Broker Dresdner Kleinwort said it could no longer put a valuation on the company.

"We believe there is a very real danger that Britain's biggest housebuilder faces collapse," said analyst Alastair Stewart, who warned the same could be true for archrival Barratt.

Taylor Wimpey admitted on Monday it could breach its banking covenants - the legally binding terms on which it has borrowed £1.7 billion - by next February if it did not raise money from its investors.

But after two days of talks, not enough of its City shareholders - the likes of major institutions like Standard Life, Legal & General, Barclays, Scottish Widows and M&G and the hedge fund Toscafund - were prepared to back the plan or pledge enough money.

It is understood that at meetings last night the investors had been spooked by the worst housing market survey yet from the Nationwide Building Society, yesterday's 146-point fall in the FTSE 100 and the shock revelation at those briefings that finance director Peter Johnson is leaving. One of the key orchestrators behind last year's debt-fuelled merger between Taylor Woodrow and George Wimpey, he is leaving with no successor in place.

Chief executive Pete Redfern says the outlook is bleak, with no recovery in sight through to the end of next year. He admitted reservations have slumped by as much as 60% in recent weeks, and are down 45% year on year. Cancellations for the first half of the year have jumped 50%.

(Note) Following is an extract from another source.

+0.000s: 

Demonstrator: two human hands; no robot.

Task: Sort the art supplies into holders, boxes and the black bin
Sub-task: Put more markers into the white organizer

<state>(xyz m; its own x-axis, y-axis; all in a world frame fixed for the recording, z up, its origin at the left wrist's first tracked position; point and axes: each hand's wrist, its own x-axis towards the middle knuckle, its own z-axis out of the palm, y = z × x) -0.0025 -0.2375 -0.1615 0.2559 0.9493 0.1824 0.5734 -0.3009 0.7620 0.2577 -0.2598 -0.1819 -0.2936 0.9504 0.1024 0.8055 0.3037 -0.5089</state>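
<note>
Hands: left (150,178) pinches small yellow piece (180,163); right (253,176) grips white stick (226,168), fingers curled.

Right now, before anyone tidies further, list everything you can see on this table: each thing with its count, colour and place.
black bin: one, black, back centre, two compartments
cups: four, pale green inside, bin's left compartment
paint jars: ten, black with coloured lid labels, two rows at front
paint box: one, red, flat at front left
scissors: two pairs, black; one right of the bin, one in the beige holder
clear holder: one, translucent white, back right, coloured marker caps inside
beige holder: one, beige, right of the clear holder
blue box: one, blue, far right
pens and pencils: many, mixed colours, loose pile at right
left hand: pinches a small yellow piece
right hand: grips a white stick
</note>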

Sales prices are down 8% on a year ago, completions are off by a third and the order book is also a third lower than the previous year.

"The statement could not be more grim," said Dresdner Kleinwort's Stewart. "Talks with current and potential shareholders failed to raise an expected £500 million; banking covenants could be breached at the next testing point; potentially more writedowns on top of the £550 million taken in the UK; interim dividend cancelled; net debt of £1.7 billion; FD going; UK in significant downturn; a third of offices in the UK closed.

"We believe banks might be forced to rescue the company - but this cannot be taken for granted.

"We believe the operational and financial position with Barratt is worse."